Provided records: Begin

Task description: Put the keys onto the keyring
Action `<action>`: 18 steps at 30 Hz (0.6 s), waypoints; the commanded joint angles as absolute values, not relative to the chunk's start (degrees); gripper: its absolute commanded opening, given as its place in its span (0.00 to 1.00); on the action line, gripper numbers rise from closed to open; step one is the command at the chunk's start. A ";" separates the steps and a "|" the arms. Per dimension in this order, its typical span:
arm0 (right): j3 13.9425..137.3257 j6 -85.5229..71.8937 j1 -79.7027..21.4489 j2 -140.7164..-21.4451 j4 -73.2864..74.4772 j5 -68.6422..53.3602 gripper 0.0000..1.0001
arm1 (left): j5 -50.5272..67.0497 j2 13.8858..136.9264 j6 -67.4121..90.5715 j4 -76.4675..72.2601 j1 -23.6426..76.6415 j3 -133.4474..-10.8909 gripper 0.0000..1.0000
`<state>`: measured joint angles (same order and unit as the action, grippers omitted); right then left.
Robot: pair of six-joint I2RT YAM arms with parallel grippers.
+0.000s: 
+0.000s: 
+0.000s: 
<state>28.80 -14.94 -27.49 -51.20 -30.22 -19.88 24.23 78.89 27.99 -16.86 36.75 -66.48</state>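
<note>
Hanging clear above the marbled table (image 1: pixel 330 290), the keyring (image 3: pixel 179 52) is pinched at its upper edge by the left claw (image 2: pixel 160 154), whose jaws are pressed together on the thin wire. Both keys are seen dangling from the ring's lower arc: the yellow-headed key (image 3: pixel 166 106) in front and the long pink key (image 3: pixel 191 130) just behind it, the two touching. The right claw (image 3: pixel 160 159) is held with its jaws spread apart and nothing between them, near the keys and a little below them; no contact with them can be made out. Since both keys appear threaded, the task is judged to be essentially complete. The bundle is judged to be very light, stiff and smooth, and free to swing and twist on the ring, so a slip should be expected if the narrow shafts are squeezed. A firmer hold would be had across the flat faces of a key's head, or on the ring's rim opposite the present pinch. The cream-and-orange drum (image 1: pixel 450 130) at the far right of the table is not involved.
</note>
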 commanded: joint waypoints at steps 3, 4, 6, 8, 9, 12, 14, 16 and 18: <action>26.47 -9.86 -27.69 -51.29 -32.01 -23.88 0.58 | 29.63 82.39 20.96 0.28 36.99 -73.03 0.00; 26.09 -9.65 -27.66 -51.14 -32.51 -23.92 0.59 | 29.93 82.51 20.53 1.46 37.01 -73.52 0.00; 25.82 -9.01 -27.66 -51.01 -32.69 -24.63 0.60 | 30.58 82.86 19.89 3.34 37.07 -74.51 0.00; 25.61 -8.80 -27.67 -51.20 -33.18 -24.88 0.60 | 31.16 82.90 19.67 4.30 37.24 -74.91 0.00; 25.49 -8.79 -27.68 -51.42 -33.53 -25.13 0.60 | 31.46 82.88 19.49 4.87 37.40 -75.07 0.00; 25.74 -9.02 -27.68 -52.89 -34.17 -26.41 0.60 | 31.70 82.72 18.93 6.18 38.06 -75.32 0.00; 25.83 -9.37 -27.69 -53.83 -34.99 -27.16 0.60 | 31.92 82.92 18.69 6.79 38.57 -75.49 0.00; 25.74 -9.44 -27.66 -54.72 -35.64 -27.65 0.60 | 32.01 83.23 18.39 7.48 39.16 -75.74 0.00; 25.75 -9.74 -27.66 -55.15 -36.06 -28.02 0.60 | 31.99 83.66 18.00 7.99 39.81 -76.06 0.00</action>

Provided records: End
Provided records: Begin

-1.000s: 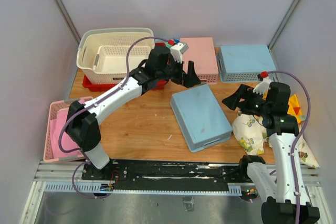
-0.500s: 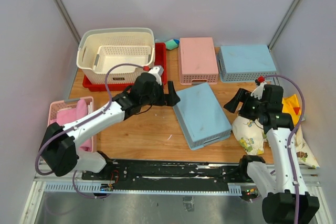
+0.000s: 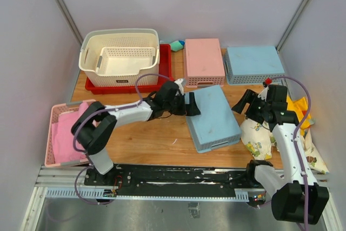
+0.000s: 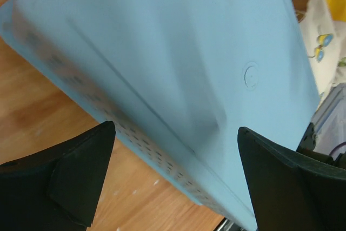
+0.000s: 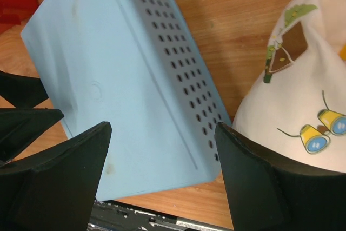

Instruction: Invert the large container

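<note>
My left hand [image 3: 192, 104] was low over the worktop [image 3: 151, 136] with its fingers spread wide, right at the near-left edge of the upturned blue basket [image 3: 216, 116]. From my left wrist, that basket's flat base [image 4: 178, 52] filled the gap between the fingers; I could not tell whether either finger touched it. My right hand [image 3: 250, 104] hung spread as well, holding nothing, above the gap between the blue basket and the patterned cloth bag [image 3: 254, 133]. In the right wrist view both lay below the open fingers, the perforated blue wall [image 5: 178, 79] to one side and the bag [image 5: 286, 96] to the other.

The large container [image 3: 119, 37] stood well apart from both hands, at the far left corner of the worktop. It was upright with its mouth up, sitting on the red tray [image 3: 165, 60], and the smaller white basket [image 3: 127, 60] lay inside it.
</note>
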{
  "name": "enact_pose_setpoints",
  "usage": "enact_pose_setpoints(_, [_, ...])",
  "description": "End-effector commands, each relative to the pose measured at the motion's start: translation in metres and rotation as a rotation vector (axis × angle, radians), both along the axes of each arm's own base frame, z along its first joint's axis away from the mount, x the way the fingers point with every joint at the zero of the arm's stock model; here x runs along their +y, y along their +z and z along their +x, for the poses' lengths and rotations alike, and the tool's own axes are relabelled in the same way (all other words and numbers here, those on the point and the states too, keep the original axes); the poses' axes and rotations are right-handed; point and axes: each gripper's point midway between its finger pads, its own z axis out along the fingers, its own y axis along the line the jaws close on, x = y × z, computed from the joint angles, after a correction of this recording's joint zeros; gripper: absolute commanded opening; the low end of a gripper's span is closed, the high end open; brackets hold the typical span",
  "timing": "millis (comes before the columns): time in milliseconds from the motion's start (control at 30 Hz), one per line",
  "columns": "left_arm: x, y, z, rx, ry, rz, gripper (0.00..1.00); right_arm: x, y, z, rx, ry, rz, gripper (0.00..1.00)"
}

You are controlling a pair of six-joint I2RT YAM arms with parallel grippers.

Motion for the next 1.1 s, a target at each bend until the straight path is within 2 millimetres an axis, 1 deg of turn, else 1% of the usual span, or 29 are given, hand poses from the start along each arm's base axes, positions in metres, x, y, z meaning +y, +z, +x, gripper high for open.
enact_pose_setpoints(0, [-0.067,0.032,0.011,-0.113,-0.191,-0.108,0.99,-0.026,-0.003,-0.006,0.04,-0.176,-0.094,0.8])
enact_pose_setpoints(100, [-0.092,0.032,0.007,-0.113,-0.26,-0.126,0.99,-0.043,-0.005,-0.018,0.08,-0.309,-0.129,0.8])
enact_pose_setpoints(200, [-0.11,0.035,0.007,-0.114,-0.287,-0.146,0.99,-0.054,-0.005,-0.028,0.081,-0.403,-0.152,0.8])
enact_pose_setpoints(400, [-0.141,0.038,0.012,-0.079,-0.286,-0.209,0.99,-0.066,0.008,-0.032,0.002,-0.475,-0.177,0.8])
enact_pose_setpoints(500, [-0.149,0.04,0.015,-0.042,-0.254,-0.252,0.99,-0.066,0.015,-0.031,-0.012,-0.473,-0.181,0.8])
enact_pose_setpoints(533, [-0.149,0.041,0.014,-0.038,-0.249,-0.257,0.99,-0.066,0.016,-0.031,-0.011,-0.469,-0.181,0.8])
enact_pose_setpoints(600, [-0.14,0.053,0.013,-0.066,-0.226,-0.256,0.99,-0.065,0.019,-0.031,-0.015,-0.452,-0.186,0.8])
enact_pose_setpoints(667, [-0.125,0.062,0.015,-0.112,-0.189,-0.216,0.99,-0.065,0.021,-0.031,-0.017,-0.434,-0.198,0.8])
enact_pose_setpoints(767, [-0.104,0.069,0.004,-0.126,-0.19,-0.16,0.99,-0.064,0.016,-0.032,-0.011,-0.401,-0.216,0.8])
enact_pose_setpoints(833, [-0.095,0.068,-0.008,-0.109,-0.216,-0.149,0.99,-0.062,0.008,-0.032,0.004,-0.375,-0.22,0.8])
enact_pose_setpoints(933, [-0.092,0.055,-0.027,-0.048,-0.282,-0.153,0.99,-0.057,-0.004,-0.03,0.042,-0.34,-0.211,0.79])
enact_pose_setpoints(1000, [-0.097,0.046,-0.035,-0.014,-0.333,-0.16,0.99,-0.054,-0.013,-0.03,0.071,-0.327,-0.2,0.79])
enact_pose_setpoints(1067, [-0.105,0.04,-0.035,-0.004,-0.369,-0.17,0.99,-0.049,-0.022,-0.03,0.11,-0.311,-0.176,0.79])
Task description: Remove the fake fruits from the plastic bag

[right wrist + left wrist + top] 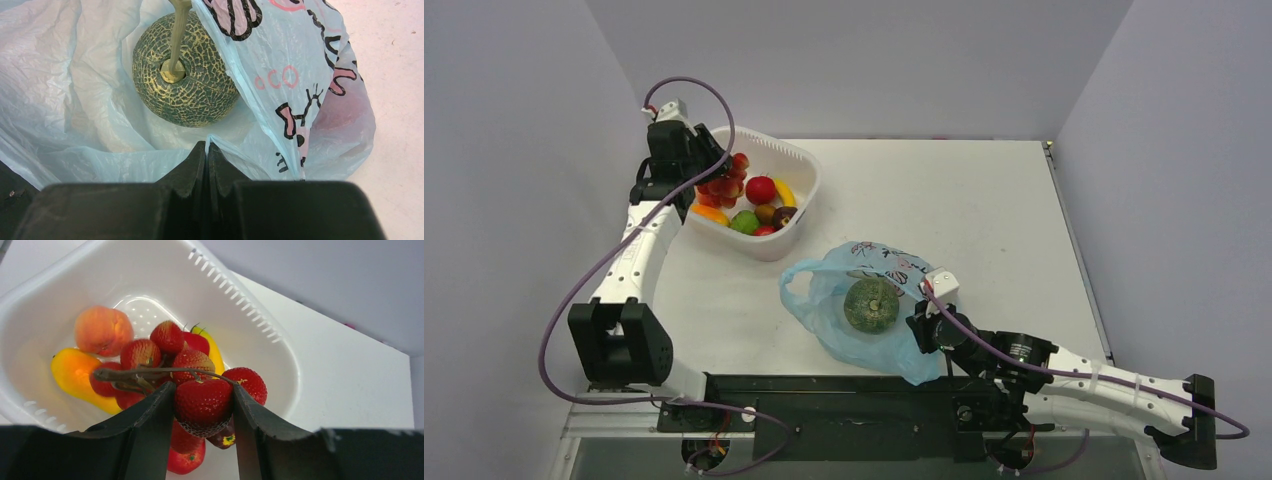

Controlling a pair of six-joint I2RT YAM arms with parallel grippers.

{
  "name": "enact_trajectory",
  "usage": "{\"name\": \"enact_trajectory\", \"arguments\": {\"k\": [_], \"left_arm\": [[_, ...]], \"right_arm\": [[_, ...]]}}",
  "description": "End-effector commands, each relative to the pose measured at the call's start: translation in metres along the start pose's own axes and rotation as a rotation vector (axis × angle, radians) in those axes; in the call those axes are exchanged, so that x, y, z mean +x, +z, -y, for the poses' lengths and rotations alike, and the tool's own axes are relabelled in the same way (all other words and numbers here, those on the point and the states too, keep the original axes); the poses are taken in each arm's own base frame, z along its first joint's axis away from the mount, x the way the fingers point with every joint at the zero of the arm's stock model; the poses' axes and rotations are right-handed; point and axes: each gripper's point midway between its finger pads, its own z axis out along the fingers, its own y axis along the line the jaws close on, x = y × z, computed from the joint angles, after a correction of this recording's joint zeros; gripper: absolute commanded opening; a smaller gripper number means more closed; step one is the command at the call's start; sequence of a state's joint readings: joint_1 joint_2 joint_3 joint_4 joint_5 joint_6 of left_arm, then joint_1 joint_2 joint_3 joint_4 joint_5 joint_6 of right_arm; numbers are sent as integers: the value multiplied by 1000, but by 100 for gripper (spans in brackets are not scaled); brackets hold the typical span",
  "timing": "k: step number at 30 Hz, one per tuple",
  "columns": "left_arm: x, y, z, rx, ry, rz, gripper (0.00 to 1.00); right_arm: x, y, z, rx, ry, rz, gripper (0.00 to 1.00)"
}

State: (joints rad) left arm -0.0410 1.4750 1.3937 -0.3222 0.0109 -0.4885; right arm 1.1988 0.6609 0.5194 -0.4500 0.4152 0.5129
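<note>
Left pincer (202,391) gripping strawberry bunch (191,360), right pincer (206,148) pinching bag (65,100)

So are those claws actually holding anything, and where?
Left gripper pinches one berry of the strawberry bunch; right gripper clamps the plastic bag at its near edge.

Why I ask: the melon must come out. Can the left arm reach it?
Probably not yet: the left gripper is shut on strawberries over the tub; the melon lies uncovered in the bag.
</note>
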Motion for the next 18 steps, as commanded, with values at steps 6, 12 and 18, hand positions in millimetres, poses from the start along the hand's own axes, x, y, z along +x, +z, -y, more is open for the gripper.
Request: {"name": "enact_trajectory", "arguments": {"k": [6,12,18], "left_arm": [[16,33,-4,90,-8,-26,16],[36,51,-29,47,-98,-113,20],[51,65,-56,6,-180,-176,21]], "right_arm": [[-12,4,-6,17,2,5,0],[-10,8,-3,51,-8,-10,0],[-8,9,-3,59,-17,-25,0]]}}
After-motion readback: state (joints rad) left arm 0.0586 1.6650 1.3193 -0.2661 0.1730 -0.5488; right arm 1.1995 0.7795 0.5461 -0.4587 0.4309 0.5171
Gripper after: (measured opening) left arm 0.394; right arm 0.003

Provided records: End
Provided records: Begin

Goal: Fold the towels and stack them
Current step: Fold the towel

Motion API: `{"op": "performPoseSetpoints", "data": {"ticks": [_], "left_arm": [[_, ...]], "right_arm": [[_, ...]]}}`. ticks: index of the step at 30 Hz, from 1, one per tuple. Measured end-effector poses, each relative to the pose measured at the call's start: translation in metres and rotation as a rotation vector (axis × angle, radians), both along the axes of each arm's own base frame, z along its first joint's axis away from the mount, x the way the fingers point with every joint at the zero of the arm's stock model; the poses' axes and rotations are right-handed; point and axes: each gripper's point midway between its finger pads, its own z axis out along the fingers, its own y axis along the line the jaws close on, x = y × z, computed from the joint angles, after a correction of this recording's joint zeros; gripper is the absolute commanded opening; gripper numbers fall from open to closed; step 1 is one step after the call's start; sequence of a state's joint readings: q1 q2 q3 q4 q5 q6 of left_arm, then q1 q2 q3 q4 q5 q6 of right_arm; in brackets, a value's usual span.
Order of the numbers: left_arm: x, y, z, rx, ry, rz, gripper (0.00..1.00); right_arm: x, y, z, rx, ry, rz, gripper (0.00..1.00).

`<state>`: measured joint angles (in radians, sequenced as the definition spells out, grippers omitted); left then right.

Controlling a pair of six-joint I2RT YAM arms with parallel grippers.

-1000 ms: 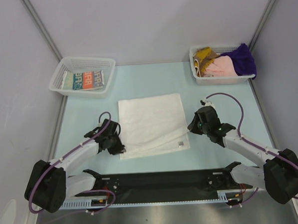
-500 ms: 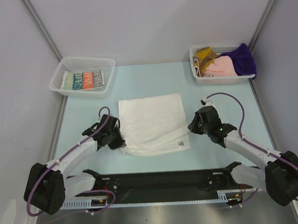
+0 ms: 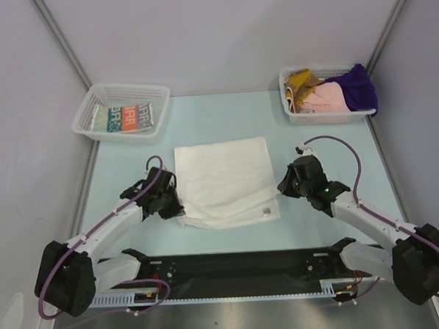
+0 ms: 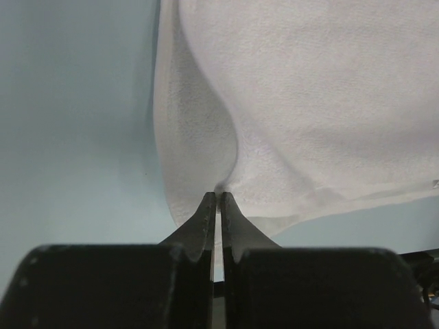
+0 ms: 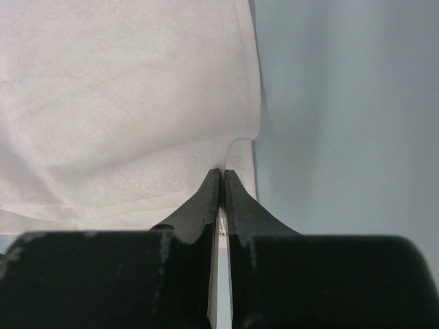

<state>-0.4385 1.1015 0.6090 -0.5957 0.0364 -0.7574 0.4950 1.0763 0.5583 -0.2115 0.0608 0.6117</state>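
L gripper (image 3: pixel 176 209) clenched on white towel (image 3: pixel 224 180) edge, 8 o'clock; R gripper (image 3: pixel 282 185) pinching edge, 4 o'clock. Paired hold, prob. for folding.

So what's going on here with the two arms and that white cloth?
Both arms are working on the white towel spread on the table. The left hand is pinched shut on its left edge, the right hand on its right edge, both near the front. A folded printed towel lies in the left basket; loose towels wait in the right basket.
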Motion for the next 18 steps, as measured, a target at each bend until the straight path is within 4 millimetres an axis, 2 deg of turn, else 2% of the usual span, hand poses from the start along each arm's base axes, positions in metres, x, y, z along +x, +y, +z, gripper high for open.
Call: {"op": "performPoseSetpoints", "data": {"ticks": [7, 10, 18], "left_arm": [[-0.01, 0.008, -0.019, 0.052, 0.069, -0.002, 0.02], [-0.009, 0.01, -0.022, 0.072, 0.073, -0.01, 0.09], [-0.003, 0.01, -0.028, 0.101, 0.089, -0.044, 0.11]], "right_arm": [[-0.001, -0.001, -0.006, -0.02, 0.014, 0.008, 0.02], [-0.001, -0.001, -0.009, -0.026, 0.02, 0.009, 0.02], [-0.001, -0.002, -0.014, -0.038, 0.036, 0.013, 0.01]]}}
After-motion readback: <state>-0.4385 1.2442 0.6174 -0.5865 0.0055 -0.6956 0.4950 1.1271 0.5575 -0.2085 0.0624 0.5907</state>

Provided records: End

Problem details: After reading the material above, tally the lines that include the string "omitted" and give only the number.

Task solution: 2